Le succès du débat public
Entre le 12 septembre et le 17 décembre 2016, 21.200 personnes ont visité le site Internet du débat. La commission a noué 4.000 conversations avec des citoyens lors des débats mobiles ; 3.000 ont participé aux rencontres publiques ; 4.900 ont répondu au questionnaire (72 % d'entre eux ont approuvé le 3e ligne de métro comme option prioritaire). Ce qui constitue, aux yeux de la Commission Nationale du Débat Public, un exercice démocratique réussi.
Acteurs locaux
Concernant le positionnement des acteurs locaux par rapport au projet, la commission a noté :
- Le soutien des milieux économiques et patronaux et des collectivités locales situées sur le tracé.
- L’avis favorable en principe mais nuancé des conseils de développement et des syndicats de salariés.
- L’opposition des écologistes et des associations de protection de l’environnement, qui contestent le modèle de centralité métropolitaine induit par le projet de 3e ligne et pointent le risque que celui-ci, compte-tenu de son coût, rende aléatoires les financements des autres projets de transports et de mobilité.

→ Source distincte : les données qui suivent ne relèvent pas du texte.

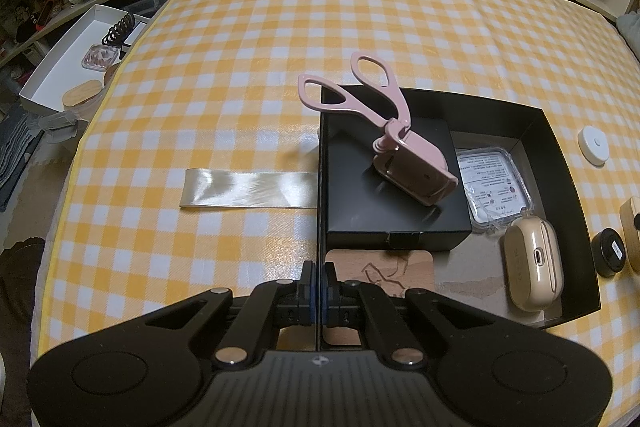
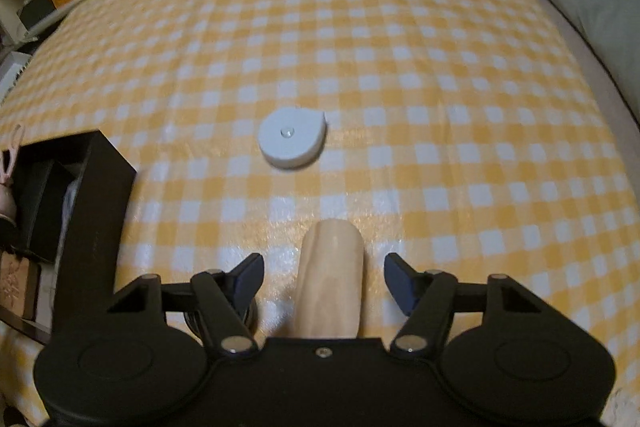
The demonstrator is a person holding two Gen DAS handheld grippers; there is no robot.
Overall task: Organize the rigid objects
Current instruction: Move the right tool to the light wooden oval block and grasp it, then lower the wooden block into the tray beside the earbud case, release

Quelques solutions alternatives
La Commission tient à souligner que plusieurs propositions alternatives ont été faites : poursuivre le maillage tram/bus sur l'ensemble de la métropole; tracé du métro alternatif qui passerait par les quartiers denses du centre-ville (CHU de Purpan, l'Arsenal etc); système maillé autour de l'étoile ferroviaire Matabiau-Marengo (offre de type RER sur les lignes de trains existantes).

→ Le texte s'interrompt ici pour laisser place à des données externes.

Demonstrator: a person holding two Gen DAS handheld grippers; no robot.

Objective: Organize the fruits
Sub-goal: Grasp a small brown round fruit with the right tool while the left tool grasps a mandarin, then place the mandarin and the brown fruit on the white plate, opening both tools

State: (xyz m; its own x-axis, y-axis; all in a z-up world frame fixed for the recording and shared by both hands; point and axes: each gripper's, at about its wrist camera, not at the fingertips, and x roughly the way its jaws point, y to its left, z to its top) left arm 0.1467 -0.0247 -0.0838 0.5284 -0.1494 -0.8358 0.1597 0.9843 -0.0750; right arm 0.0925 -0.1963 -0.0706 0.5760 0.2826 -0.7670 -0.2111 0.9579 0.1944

Approbation du grand public, mais sous conditions
Concernant les positions recensées parmi les participants dans le grand public, la commission souligne que le projet de troisième ligne de métro semble avoir été considéré par les participants comme plutôt opportun dans ses objectifs, cohérent dans les grands principes de son tracé et prioritaire dans sa réalisation.

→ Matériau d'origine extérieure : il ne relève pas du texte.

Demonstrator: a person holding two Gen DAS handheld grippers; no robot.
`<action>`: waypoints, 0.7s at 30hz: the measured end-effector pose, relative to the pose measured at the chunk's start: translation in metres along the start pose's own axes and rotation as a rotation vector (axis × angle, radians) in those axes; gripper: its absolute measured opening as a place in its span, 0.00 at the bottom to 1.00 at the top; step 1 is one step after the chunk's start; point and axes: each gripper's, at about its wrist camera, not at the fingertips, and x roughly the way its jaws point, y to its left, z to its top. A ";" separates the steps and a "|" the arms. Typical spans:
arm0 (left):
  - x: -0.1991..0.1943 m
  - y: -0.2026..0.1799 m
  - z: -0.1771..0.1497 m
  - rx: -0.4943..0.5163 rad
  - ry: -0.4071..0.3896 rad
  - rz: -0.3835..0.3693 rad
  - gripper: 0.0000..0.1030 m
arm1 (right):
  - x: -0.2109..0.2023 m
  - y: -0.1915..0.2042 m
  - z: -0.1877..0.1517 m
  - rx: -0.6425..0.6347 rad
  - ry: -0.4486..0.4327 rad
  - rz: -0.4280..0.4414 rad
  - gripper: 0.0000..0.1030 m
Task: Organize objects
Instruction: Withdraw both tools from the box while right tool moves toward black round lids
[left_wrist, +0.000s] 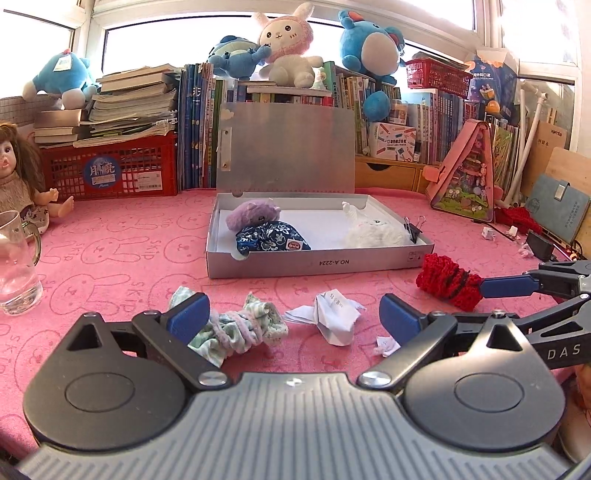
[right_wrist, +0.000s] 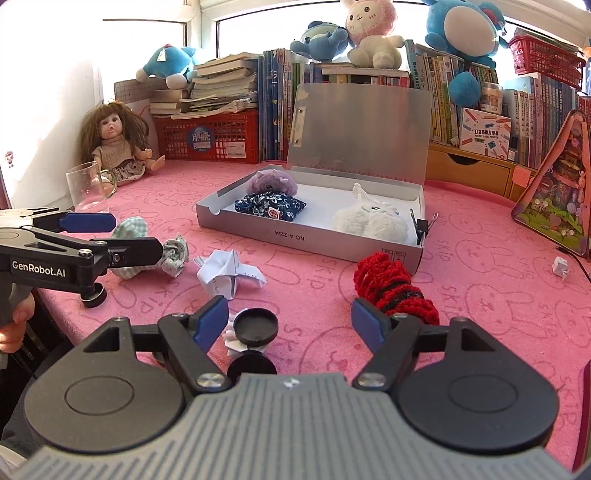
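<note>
Both tongs spread, empty: left gripper (left_wrist: 291, 314) half-hides the green cloth (left_wrist: 236, 328); right gripper (right_wrist: 290, 319) covers the red knit's (right_wrist: 397, 291) end.

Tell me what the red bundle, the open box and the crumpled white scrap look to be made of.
Red bundle: knitted or crocheted yarn, matte, with visible looped stitches and a dark band around it.
Open box: probably thin card or plastic with a silvery-grey, faintly shiny finish; sharp folded edges and printed lettering.
Crumpled scrap: paper, matte white, with hard creases and printed digits.
</note>
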 end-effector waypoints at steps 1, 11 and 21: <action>-0.002 0.001 -0.004 -0.006 0.005 -0.002 0.97 | 0.000 0.001 -0.003 0.002 0.006 0.002 0.81; -0.015 0.015 -0.033 -0.045 0.051 0.065 0.98 | 0.003 0.005 -0.021 0.016 0.065 0.023 0.81; -0.017 0.027 -0.051 -0.042 0.089 0.158 0.98 | 0.008 0.015 -0.030 -0.016 0.089 0.014 0.78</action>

Cette priorité accordée par les participants à la desserte des zones d’emploi par un transport de capacité permettant un accès plus facile au dernier segment des trajets domicile-travail, s’accompagne cependant d’un certain nombre d’observations critiques parmi lesquelles :
- L’affirmation de la nécessité d’un rabattement efficace (notamment par le TER et le système de bus, vers des interconnexions avec la 3e ligne), rabattement qui à ce jour est loin d’être vécu par les habitants comme garanti.
- Des solutions plus convaincantes pour les territoires non desservis directement par le projet de 3e ligne, en particulier au Sud-Ouest et au Nord-Est de l’agglomération.
- Des mesures de rattrapage ou d’urgence pour des situations aujourd’hui critiques comme la zone de l’Oncopole.
- La consolidation du système de financement permettant de faire face à des surcoûts toujours possibles pour des grands projets de ce type et notamment la mise en place d’un modèle comparable dans son principe à celui du Grand Paris Express. - Une stratégie affichée de réduction de la place de la voiture en ville et la promotion des modes doux de déplacement permettant à terme une réelle réduction de la thrombose routière, une baisse significative de la pollution de l’air et des émissions de gaz à effet de serre.
- La maîtrise du projet urbain et métropolitain autour de la 3e ligne de métro afin que celui-ci respecte des objectifs de mixité sociale et fonctionnelle et des formes urbaines compatibles avec les spécificités toulousaines.
- Une véritable prise en compte des aspects environnementaux et notamment les problèmes de biodiversité, de paysages, de risques naturels et technologiques.
Par ailleurs, la desserte de l’aéroport est très attendue, sans être pour autant plébiscitée, les participants estimant comme le maître d’ouvrage que le gestionnaire de l’aéroport devrait la cofinancer. La commission a noté enfin que certains participants ont contesté les emplacements prévus notamment pour les arrêts à Jean Maga, François Verdier et Fondeyre et que d’autres ont interpellé le maître d’ouvrage sur la desserte de Purpan et de la Cité de l’Espace.
Au total, conclut la commission, l’approbation critique constatée auprès du grand public ne saurait signifier un blanc seing pour la poursuite sans modification aucune du projet.
Recommandations
Le maître d’ouvrage dispose de trois mois pour faire part de sa décision quant à la suite donnée à son projet. Dans le cas où il souhaiterait le poursuivre, la commission émet plusieurs recommandations :
- Partager et rendre plus lisible le portage politique du projet à l’échelle de l’agglomération.
- Bien articuler le calendrier des nombreuses concertations à venir.
- Prolonger la forte dynamique de concertation.
- Libérer les données et études urbaines stratégiques et étudier les alternatives sous le contrôle d’un conseil scientifique garantissant compétences, pluralité et objectivité.